Brentin Mock is a staff writer at CityLab. He was previously the justice editor at Grist.
The city will place more ATM machines in courthouses, and explore allowing bail payment with debit or credit cards.
Penalties for individuals unable to fund bail when arraigned in court go far beyond sitting in jail until trial. People can lose their jobs when they miss work because they’re detained; their sons and daughters can get left behind at school or daycare. Being unable to make bail can also mean death, which is what happened in the tragic cases of Kalief Browder and Jeffrey Pendleton, two young, African-American men. Each was held in, and died in, jail because they were unable to post bail.
A large part of the overall problem is that the bail system still operates almost exclusively in cash in an era where many financial transactions are made through credit or debit cards or apps.

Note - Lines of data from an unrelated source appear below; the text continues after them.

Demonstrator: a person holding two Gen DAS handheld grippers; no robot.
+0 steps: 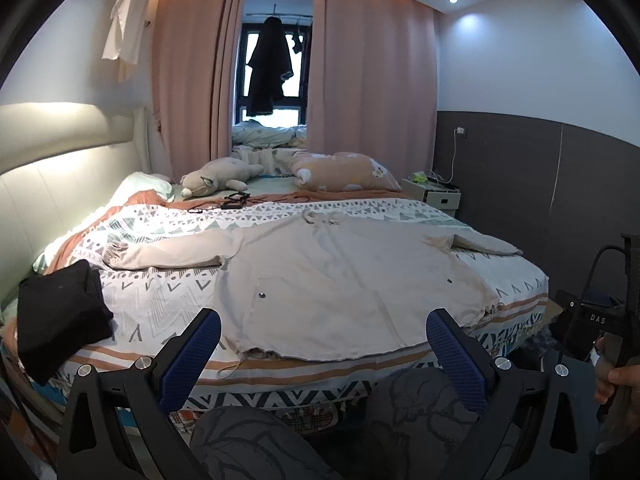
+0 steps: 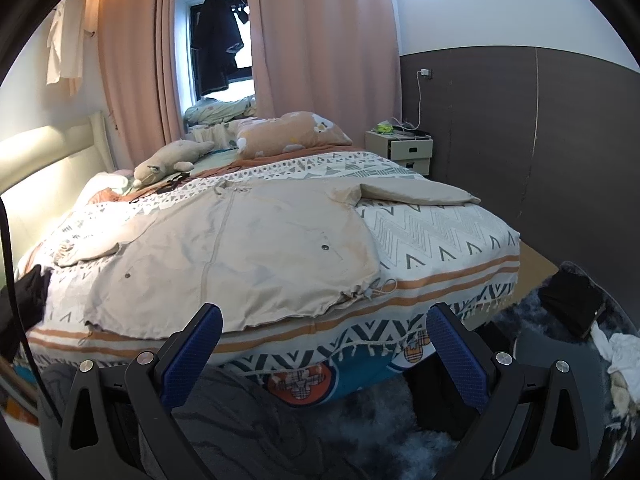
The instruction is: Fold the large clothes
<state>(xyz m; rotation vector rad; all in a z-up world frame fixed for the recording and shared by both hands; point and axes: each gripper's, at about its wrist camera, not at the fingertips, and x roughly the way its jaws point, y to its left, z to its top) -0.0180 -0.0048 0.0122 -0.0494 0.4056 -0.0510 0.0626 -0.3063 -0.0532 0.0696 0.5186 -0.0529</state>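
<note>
A large beige coat (image 1: 320,280) lies spread flat on the bed, back up, both sleeves out to the sides, hem at the near edge. It also shows in the right wrist view (image 2: 240,248). My left gripper (image 1: 324,340) is open and empty, held just short of the hem. My right gripper (image 2: 324,336) is open and empty, held before the bed's near edge, below the coat's right hem corner. The right gripper's body shows at the right edge of the left wrist view (image 1: 600,320).
A folded black garment (image 1: 60,312) lies on the bed's left near corner. A plush toy (image 1: 220,178), a pillow (image 1: 340,172) and dark cables (image 1: 236,202) lie at the far end. A nightstand (image 2: 400,148) stands on the right. Clothes (image 2: 576,304) lie on the floor rug.
</note>
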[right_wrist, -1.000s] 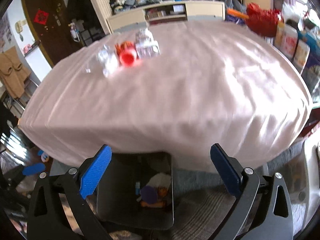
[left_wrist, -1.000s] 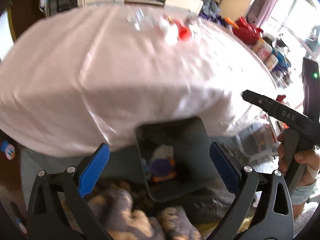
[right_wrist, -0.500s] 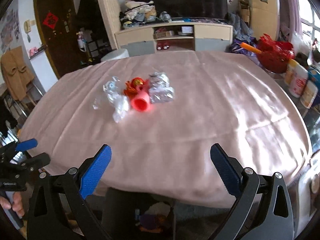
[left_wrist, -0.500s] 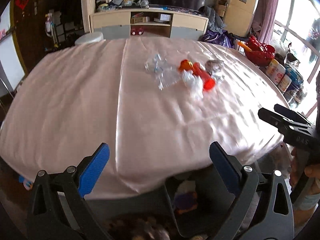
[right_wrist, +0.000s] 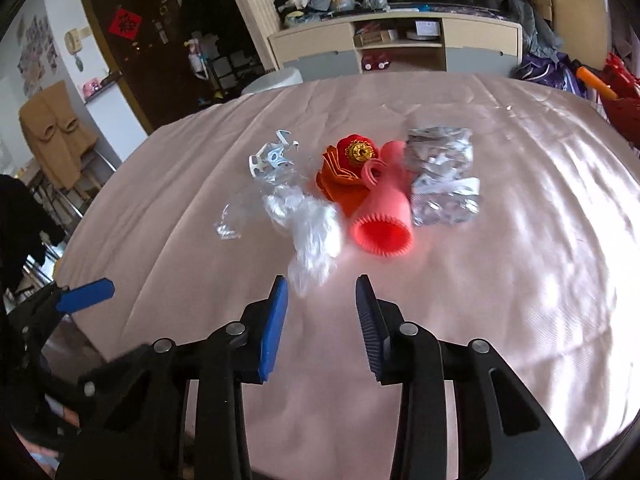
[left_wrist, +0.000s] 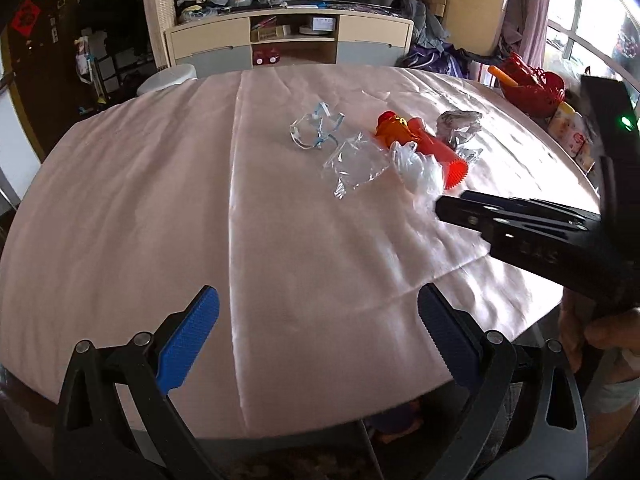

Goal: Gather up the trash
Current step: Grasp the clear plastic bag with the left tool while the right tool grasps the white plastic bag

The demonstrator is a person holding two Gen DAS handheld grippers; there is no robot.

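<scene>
A heap of trash lies on the pink tablecloth [right_wrist: 500,280]: a white plastic bag [right_wrist: 316,228], a pink ribbed cup [right_wrist: 384,216] on its side, a red paper flower [right_wrist: 348,168], a crumpled foil wrapper [right_wrist: 440,176] and clear plastic rings [right_wrist: 272,158]. My right gripper [right_wrist: 322,292] hovers just short of the bag, its jaws closing with nothing between them. From the left wrist view the same bag [left_wrist: 418,168] and cup [left_wrist: 440,152] sit mid-table, the right gripper [left_wrist: 444,206] beside them. My left gripper [left_wrist: 318,316] stands open over the table's near edge.
Under the near table edge a bit of the dark bin [left_wrist: 404,452] shows. A red basket [left_wrist: 532,84] and jars [left_wrist: 568,128] stand beyond the table's right side. A cabinet [left_wrist: 288,40] and white stool [left_wrist: 166,80] are behind. A hand [left_wrist: 600,340] holds the right gripper.
Both grippers have come up from the bin and forward over the table. The right gripper's jaws have narrowed from wide open, and the trash heap is now close before it.
</scene>
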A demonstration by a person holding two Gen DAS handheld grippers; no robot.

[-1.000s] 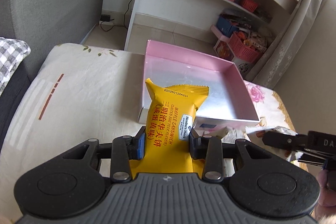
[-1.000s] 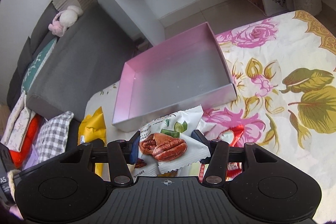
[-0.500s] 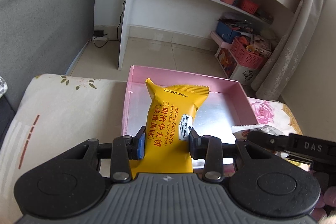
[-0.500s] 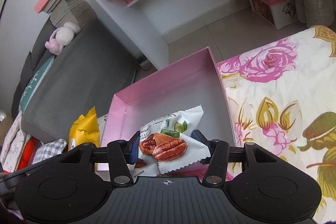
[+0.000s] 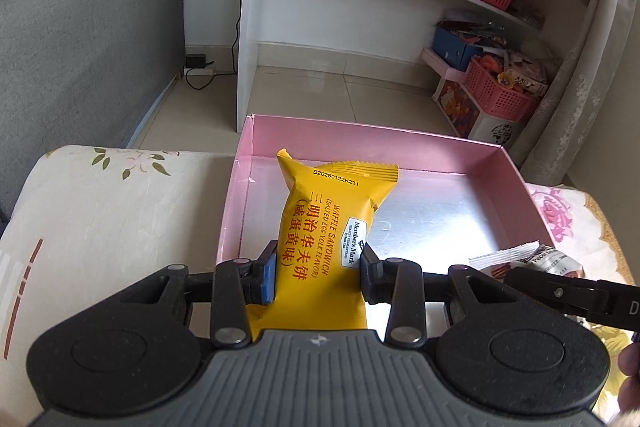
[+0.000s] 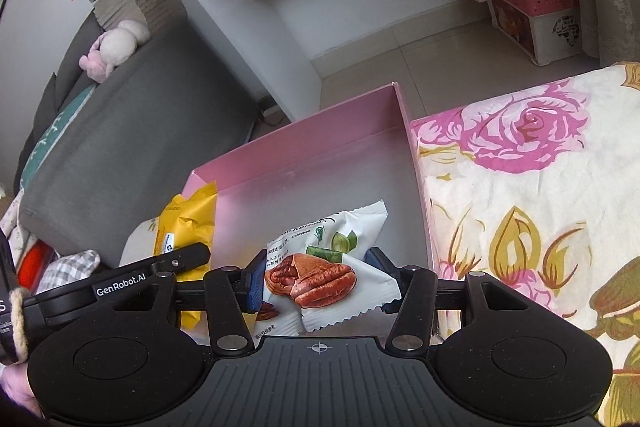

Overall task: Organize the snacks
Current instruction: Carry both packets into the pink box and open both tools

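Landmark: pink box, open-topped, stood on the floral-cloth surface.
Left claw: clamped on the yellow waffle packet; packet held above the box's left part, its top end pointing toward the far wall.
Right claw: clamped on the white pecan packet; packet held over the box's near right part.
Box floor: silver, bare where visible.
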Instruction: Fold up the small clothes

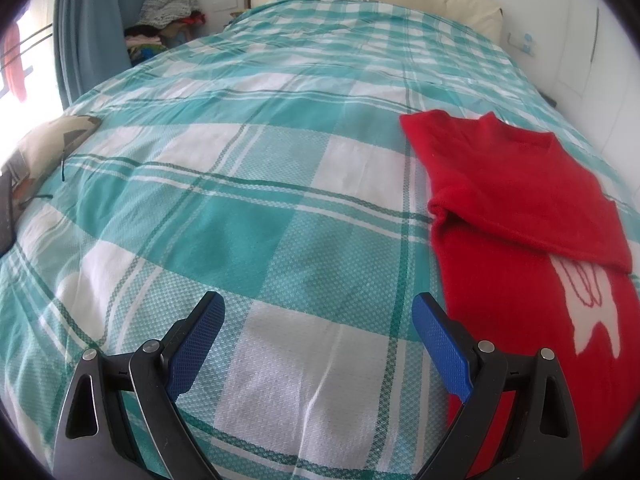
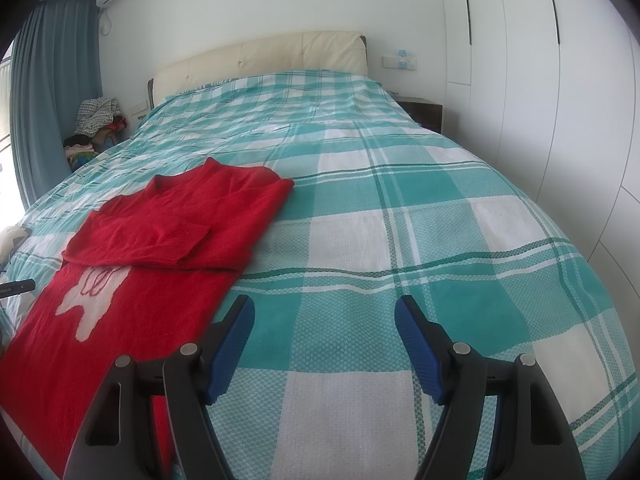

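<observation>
A small red sweater (image 1: 516, 208) with a white figure on its front lies flat on the teal-and-white checked bedspread (image 1: 248, 184). Both sleeves are folded in across its chest. In the left wrist view it lies to the right of my left gripper (image 1: 318, 308), which is open and empty, its right finger beside the sweater's edge. In the right wrist view the sweater (image 2: 160, 232) lies to the left of my right gripper (image 2: 324, 312), also open and empty above the bedspread (image 2: 400, 208).
A cream headboard (image 2: 260, 60) stands at the far end of the bed. A pile of clothes (image 2: 100, 120) sits by the blue curtain (image 2: 52, 92). White wardrobe doors (image 2: 540, 80) and a dark nightstand (image 2: 424, 112) line the right side. A patterned pillow (image 1: 48, 148) lies at the left edge.
</observation>
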`<state>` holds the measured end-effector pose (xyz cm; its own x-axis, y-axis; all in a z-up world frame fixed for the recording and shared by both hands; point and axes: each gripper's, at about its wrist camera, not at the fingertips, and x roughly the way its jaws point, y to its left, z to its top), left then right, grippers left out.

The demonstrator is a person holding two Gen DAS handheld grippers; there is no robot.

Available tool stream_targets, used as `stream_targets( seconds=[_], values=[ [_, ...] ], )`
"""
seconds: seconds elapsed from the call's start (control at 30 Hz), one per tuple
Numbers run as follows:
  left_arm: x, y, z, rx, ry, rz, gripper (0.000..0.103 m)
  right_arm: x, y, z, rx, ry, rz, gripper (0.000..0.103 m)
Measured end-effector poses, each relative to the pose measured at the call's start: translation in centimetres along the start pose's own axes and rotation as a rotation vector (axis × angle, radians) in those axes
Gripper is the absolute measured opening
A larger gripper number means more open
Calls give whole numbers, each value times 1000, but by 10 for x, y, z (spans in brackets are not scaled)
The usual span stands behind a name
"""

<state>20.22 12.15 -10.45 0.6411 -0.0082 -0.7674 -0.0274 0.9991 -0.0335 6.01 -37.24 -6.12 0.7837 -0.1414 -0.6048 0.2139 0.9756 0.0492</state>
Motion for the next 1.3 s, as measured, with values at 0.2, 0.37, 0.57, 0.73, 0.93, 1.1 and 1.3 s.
stream_targets(
  seconds=[0.2, 0.37, 0.57, 0.73, 0.93, 1.1, 1.3],
  values=[
    [0, 0, 0, 0, 1, 1, 96, 0, 0, 0, 0, 0, 0, 72],
    [0, -1, 0, 1, 1, 1, 96, 0, 0, 0, 0, 0, 0, 72],
    [0, -1, 0, 2, 2, 3, 96, 0, 0, 0, -1, 0, 0, 72],
    [1, -2, 0, 3, 3, 3, 96, 0, 0, 0, -1, 0, -1, 72],
    [-40, 11, -1, -45, -49, -131, 96, -21, 4, 2, -12, -39, 26, 72],
    [-95, 9, -39, 19, 31, -290, 96, -73, 12, -10, 29, 18, 227, 77],
    [-113, -25, -101, 110, 180, -354, 94, -88, 34, -60, 81, 288, 457, 77]
  ],
)
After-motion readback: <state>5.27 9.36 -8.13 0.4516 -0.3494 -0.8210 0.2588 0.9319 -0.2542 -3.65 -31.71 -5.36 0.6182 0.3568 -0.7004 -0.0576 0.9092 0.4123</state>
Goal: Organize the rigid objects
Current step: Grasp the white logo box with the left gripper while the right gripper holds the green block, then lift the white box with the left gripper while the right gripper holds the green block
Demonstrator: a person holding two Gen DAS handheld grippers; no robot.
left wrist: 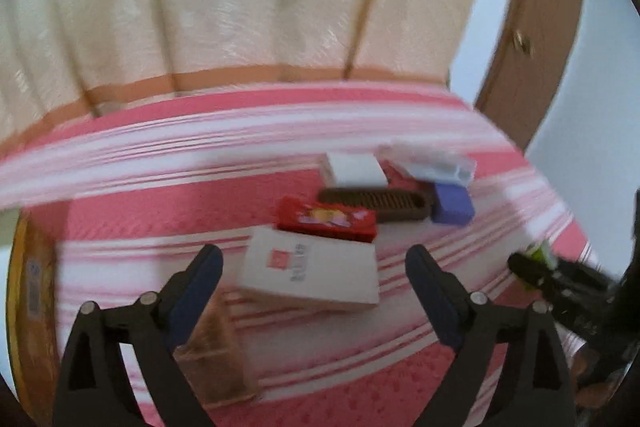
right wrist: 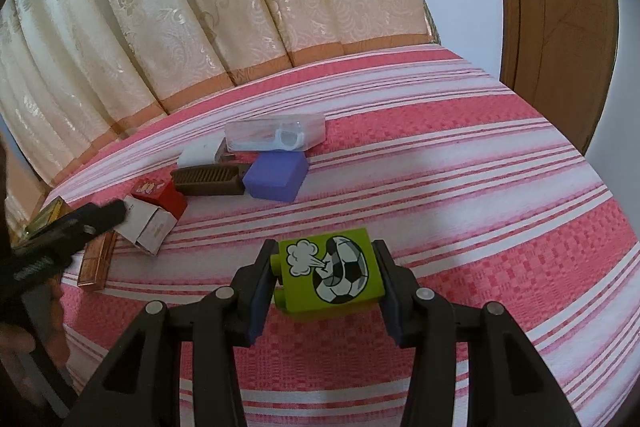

New York City has been taking steps to fix these bail problems since last fall, spurred by Browder’s death. Mayor Bill de Blasio’s Office of Criminal Justice launched the online site Bail Lab in October to field ideas on how to reform the bail system. After reviewing ideas from that hub, de Blasio announced on Friday three new initiatives aimed at solving these problems. From the press release:
- Securing ATMs for all criminal courthouses. New ATMs will be installed in three additional courthouses, ensuring access in every criminal court across the City. Often, defendants are brought to the courthouse during late night or early morning hours when few options exist to withdraw funds for bail payment. Inability to access cash and pay bail directly after arraignment can mean transfer to Rikers Island.
- Releasing a comprehensive “User Guide to Paying Bail.” For the first time, New Yorkers will be able to access comprehensive, easy-to-understand information about bail payment online at the Bail Lab website, in informational packets given to families at arraignment, and via the New York City 311 website. Among other resources, this guide includes information on how to access the Department of Correction web portal that allows the transfer of funds to an inmate, how bail gets refunded, and how to file a complaint against a commercial bail bondsman if an individual feels they have been charged an excessive fee.
- Exploring options to pay bail using a credit card. The City is currently working with the State’s Office of Court Administration to assess options for a defendant to pay his or her own bail with a credit or debit card.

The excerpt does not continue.